■ **WHAT IS EXPECTED**
Could you please write out the data shown below, exactly and in full?

(Collected data)
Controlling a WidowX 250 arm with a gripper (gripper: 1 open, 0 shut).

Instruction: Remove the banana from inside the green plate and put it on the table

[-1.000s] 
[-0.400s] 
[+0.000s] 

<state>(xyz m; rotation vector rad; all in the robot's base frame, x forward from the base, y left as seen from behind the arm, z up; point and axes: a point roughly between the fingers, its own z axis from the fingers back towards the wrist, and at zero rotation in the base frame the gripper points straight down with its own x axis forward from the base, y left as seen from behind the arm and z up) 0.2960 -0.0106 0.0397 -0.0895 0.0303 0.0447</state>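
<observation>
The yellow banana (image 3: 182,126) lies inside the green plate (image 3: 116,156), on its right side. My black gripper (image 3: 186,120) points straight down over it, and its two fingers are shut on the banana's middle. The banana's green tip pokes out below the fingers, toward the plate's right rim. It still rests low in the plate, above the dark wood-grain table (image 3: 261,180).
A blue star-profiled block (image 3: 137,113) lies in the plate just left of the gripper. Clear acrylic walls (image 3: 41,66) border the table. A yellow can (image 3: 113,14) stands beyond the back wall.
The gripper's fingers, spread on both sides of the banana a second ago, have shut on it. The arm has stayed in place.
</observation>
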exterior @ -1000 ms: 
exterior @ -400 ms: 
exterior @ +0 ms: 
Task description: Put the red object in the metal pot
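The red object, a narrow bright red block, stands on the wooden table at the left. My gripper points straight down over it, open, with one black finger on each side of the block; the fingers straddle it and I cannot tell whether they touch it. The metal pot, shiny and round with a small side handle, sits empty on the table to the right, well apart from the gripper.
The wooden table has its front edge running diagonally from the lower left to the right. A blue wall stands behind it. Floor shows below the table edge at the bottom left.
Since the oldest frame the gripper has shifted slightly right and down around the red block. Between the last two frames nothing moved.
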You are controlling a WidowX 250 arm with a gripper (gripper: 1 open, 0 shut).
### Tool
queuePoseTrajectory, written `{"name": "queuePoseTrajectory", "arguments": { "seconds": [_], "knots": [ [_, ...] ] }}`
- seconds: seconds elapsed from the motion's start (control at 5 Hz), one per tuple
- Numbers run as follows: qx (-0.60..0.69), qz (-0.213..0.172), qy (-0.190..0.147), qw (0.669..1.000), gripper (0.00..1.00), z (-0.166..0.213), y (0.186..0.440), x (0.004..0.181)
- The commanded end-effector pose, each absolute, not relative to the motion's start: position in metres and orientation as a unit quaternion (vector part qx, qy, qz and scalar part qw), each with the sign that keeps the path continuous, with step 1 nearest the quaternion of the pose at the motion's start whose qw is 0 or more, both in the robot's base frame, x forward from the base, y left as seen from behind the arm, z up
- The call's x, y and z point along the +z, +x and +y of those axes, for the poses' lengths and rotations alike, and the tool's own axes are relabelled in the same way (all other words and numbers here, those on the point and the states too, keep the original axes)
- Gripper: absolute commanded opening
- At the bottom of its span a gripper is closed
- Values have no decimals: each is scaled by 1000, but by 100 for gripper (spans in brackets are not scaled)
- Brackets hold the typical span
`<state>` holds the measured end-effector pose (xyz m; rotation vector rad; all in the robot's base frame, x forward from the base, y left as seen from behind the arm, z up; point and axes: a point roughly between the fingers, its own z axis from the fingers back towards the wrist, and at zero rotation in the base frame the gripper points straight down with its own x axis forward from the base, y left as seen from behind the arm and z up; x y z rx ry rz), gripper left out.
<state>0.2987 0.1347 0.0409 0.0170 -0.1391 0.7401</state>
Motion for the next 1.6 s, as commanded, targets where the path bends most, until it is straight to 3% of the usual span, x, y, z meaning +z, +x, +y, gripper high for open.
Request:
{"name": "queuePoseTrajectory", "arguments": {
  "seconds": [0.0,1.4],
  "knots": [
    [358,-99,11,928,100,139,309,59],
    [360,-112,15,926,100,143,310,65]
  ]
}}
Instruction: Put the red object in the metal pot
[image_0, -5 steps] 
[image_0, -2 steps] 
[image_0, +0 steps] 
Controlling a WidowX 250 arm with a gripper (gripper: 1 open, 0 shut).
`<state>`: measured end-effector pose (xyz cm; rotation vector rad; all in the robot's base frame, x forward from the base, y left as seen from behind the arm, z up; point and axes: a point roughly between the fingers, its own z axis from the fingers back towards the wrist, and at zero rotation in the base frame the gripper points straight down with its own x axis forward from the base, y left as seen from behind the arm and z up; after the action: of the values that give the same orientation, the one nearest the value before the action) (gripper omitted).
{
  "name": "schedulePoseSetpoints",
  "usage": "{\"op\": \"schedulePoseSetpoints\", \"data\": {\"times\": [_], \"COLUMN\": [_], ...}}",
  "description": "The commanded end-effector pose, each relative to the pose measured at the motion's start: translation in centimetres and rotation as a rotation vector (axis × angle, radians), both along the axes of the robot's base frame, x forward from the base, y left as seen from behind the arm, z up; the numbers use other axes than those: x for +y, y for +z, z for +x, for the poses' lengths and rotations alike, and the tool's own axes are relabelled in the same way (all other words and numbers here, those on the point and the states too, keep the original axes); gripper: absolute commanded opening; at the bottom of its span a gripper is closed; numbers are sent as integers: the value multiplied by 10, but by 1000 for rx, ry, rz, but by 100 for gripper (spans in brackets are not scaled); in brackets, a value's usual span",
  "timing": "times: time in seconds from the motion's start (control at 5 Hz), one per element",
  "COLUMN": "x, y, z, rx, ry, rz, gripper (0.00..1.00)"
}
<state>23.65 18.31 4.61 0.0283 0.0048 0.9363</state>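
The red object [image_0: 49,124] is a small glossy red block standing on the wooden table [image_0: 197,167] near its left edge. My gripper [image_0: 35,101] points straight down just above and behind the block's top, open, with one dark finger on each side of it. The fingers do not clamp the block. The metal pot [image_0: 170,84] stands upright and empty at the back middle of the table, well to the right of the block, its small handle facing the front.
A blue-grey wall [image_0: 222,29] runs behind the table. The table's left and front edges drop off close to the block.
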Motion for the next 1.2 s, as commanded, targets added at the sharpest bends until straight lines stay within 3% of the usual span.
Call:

■ **ANSWER TO THIS TASK**
Controlling a WidowX 250 arm with a gripper (gripper: 1 open, 0 shut).

Instruction: Remove the banana from inside the green plate and put it on the table

[-1.000s] 
[-0.400s] 
[+0.000s] 

<state>(xyz m; rotation vector rad; all in the robot's base frame, x forward from the base, y left as seen from behind the arm, z up; point and axes: a point roughly between the fingers, its own z axis from the fingers back towards the wrist, and at zero rotation in the base frame the gripper points straight down with its own x axis forward from the base, y left as seen from behind the arm and z up) 0.2960 -0.0106 0.0397 -0.0895 0.0303 0.0447</state>
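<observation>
The yellow banana (image 3: 182,126) lies inside the green plate (image 3: 116,156), on its right side. My black gripper (image 3: 186,120) points straight down over it, and its two fingers are shut on the banana's middle. The banana's green tip pokes out below the fingers, toward the plate's right rim. It still rests low in the plate, above the dark wood-grain table (image 3: 261,180).
A blue star-profiled block (image 3: 137,113) lies in the plate just left of the gripper. Clear acrylic walls (image 3: 41,66) border the table. A yellow can (image 3: 113,14) stands beyond the back wall.
The gripper's fingers, spread on both sides of the banana a second ago, have shut on it. The arm has stayed in place.
</observation>
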exterior @ -1000 ms: 
exterior @ -400 ms: 
exterior @ +0 ms: 
Task description: Put the red object in the metal pot
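The red object, a narrow bright red block, stands on the wooden table at the left. My gripper points straight down over it, open, with one black finger on each side of the block; the fingers straddle it and I cannot tell whether they touch it. The metal pot, shiny and round with a small side handle, sits empty on the table to the right, well apart from the gripper.
The wooden table has its front edge running diagonally from the lower left to the right. A blue wall stands behind it. Floor shows below the table edge at the bottom left.
Since the oldest frame the gripper has shifted slightly right and down around the red block. Between the last two frames nothing moved.
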You are controlling a WidowX 250 arm with a gripper (gripper: 1 open, 0 shut).
### Tool
queuePoseTrajectory, written `{"name": "queuePoseTrajectory", "arguments": { "seconds": [_], "knots": [ [_, ...] ] }}`
- seconds: seconds elapsed from the motion's start (control at 5 Hz), one per tuple
- Numbers run as follows: qx (-0.60..0.69), qz (-0.213..0.172), qy (-0.190..0.147), qw (0.669..1.000), gripper (0.00..1.00), z (-0.166..0.213), y (0.186..0.440), x (0.004..0.181)
- The commanded end-effector pose, each absolute, not relative to the motion's start: position in metres and orientation as a unit quaternion (vector part qx, qy, qz and scalar part qw), each with the sign that keeps the path continuous, with step 1 nearest the quaternion of the pose at the motion's start whose qw is 0 or more, both in the robot's base frame, x forward from the base, y left as seen from behind the arm, z up
- The call's x, y and z point along the +z, +x and +y of those axes, for the poses' lengths and rotations alike, and the tool's own axes are relabelled in the same way (all other words and numbers here, those on the point and the states too, keep the original axes)
- Gripper: absolute commanded opening
- At the bottom of its span a gripper is closed
- Values have no decimals: each is scaled by 1000, but by 100 for gripper (spans in brackets are not scaled)
- Brackets hold the typical span
`<state>` holds the measured end-effector pose (xyz m; rotation vector rad; all in the robot's base frame, x forward from the base, y left as seen from behind the arm, z up; point and axes: a point roughly between the fingers, its own z axis from the fingers back towards the wrist, and at zero rotation in the base frame the gripper points straight down with its own x axis forward from the base, y left as seen from behind the arm and z up; x y z rx ry rz), gripper left out.
<state>0.2987 0.1347 0.0409 0.0170 -0.1391 0.7401</state>
Motion for the next 1.6 s, as commanded, targets where the path bends most, until it is straight to 3% of the usual span, x, y, z meaning +z, +x, +y, gripper high for open.
Request:
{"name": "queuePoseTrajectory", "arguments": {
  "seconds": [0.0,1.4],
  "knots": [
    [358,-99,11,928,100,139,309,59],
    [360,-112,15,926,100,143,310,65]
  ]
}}
Instruction: Put the red object in the metal pot
[image_0, -5 steps] 
[image_0, -2 steps] 
[image_0, +0 steps] 
Controlling a WidowX 250 arm with a gripper (gripper: 1 open, 0 shut).
`<state>`: measured end-effector pose (xyz cm; rotation vector rad; all in the robot's base frame, x forward from the base, y left as seen from behind the arm, z up; point and axes: a point roughly between the fingers, its own z axis from the fingers back towards the wrist, and at zero rotation in the base frame the gripper points straight down with its own x axis forward from the base, y left as seen from behind the arm and z up; after the action: of the values that give the same orientation, the one nearest the value before the action) (gripper omitted).
{
  "name": "schedulePoseSetpoints",
  "usage": "{\"op\": \"schedulePoseSetpoints\", \"data\": {\"times\": [_], \"COLUMN\": [_], ...}}",
  "description": "The commanded end-effector pose, each relative to the pose measured at the motion's start: translation in centimetres and rotation as a rotation vector (axis × angle, radians), both along the axes of the robot's base frame, x forward from the base, y left as seen from behind the arm, z up; the numbers use other axes than those: x for +y, y for +z, z for +x, for the poses' lengths and rotations alike, and the tool's own axes are relabelled in the same way (all other words and numbers here, those on the point and the states too, keep the original axes); gripper: absolute commanded opening; at the bottom of its span a gripper is closed; numbers are sent as integers: the value multiplied by 10, but by 1000 for rx, ry, rz, but by 100 for gripper (spans in brackets are not scaled); in brackets, a value's usual span",
  "timing": "times: time in seconds from the motion's start (control at 5 Hz), one per element",
  "COLUMN": "x, y, z, rx, ry, rz, gripper (0.00..1.00)"
}
<state>23.65 18.31 4.61 0.0283 0.0048 0.9363</state>
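The red object [image_0: 49,124] is a small glossy red block standing on the wooden table [image_0: 197,167] near its left edge. My gripper [image_0: 35,101] points straight down just above and behind the block's top, open, with one dark finger on each side of it. The fingers do not clamp the block. The metal pot [image_0: 170,84] stands upright and empty at the back middle of the table, well to the right of the block, its small handle facing the front.
A blue-grey wall [image_0: 222,29] runs behind the table. The table's left and front edges drop off close to the block.
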Motion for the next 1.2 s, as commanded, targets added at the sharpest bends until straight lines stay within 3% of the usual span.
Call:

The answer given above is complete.